ベルリン・フィルはアンコールはやりません。ウィーン・フィルはアンコール・ピースを用意しています。これも各オーケストラの考えにより異なっているのです。
指揮者でなく、ソリストの場合、演奏が上手くいった場合にアンコールをしてくれる事があります。アンコール曲が決まっているソリストもいますし、毎回違う人など様々です。
アンコールを聴けた時はなんだか得をした気分になるものです。クライバーがバイエルン国立管弦楽団と来日した時は3曲もアンコールをしてくれて驚きました。だから、マメにコンサートに行っていないとそんなチャンスに巡り合えないのです。
まとめ
聴衆にとってもその日の演奏のバロメーターにもなります。
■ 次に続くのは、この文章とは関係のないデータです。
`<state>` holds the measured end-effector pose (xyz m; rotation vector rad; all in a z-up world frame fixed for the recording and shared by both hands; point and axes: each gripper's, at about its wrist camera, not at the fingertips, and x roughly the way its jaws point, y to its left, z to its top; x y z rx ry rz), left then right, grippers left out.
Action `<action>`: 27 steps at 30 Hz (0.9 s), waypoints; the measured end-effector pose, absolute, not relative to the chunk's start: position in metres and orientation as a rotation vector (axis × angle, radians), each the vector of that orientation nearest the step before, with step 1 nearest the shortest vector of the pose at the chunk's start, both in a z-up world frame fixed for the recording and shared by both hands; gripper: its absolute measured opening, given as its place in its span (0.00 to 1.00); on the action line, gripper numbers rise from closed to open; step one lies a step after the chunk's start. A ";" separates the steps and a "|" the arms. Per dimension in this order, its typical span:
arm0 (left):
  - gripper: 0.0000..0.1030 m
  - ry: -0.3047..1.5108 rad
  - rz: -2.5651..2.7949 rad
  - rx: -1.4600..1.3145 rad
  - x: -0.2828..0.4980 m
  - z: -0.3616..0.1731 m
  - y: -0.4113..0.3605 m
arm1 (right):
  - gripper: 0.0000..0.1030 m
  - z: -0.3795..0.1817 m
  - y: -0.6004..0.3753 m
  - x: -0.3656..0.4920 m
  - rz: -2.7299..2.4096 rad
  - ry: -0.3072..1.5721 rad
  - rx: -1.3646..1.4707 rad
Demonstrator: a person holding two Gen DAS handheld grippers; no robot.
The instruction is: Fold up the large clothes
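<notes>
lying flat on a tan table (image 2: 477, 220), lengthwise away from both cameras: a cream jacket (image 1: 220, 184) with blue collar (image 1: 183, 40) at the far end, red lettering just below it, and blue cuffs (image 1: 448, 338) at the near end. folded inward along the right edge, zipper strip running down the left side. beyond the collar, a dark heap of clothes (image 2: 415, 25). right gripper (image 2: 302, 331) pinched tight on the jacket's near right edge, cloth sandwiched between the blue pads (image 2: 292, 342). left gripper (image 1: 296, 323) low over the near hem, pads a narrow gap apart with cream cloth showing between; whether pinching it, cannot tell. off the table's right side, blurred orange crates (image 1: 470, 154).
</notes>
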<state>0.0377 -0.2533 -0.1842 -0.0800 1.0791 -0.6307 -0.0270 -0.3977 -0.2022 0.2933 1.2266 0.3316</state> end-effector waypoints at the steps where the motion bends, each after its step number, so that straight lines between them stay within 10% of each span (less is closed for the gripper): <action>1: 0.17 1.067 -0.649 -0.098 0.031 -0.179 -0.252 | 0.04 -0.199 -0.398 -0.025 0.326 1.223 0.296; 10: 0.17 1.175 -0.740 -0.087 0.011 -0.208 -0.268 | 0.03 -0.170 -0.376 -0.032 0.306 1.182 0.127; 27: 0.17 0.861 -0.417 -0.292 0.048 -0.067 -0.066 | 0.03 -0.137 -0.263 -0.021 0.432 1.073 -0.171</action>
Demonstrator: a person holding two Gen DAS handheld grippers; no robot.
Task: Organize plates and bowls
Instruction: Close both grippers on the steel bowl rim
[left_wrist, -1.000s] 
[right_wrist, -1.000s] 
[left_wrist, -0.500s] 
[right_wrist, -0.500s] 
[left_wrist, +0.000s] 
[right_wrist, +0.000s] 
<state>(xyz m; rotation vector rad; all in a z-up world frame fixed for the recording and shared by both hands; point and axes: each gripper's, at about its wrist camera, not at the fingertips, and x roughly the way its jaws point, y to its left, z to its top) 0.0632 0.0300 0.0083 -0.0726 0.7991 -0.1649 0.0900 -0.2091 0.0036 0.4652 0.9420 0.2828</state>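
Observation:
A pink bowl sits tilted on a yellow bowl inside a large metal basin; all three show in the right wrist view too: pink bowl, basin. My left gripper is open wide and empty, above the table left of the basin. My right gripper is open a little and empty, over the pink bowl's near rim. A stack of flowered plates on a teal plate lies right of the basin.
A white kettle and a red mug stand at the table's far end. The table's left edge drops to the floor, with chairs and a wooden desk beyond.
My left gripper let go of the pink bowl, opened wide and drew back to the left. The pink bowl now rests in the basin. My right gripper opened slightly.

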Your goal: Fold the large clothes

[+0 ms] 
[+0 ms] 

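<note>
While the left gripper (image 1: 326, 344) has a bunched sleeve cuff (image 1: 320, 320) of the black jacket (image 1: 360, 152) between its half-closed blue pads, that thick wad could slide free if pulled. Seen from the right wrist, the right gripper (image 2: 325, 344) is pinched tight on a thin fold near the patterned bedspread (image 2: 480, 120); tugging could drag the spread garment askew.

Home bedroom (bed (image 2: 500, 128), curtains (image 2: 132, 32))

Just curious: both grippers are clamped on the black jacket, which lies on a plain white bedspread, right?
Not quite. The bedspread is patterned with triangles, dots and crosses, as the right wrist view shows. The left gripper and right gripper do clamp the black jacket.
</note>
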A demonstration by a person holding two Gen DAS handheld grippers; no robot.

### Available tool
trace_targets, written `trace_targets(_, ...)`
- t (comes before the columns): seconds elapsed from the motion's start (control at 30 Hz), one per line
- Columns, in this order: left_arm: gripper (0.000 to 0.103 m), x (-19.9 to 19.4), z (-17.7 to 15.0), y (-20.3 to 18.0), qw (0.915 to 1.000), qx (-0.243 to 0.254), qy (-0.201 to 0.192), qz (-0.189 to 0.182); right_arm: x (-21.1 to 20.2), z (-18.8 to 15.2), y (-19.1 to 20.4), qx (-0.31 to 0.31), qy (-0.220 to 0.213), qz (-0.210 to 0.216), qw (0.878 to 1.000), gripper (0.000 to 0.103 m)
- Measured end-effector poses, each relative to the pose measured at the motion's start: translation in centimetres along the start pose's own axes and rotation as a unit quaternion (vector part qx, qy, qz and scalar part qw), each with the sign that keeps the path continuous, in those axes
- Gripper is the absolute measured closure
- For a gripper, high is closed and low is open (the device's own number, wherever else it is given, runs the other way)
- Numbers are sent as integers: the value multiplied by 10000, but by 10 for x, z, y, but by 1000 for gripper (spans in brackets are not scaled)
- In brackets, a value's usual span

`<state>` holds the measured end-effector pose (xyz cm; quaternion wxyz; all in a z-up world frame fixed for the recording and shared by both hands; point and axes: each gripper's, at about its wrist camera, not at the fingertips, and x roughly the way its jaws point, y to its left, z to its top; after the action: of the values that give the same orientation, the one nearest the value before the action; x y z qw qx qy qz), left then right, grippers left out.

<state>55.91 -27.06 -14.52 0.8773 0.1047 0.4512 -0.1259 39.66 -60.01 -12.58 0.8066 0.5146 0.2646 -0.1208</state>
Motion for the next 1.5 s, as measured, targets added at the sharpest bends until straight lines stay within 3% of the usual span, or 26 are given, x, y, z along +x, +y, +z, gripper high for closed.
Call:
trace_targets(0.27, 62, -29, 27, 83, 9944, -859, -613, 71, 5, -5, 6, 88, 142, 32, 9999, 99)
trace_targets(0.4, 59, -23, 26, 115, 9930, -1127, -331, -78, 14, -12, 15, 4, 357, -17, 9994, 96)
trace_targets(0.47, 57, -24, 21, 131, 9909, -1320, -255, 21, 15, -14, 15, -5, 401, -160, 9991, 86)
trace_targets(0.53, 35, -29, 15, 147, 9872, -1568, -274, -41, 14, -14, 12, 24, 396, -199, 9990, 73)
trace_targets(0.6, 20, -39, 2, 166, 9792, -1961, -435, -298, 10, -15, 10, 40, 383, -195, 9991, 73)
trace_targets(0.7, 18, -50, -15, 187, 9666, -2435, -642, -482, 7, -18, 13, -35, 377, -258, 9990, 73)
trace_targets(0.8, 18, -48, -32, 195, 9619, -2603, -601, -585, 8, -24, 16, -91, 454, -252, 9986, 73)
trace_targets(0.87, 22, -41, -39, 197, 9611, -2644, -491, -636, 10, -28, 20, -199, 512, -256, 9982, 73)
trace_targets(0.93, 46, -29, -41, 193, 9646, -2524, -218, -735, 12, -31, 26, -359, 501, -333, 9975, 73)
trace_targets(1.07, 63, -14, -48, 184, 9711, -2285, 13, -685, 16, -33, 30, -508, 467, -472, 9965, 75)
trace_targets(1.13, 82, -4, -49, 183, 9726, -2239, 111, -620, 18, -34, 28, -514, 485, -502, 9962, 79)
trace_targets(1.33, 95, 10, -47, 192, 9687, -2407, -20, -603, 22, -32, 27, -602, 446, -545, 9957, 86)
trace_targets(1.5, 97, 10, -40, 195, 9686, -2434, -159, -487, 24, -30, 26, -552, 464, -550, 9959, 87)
床ドンが少なければ大していい演奏じゃないと思えばいいし、盛大に聞こえれば素晴らしい演奏だったということです。
演奏後のオーケストラの態度に注意して貰うと、自分の聴き方の良し悪しも判断できます。
オーケストラは本当にシビアです。どんな指揮者であれ、名前で判断はしません。どんな「音楽」を聴かせてくれるかで判断しているのです。
そう考えると、オーケストラというのは指揮者にとっては怖い存在なのです。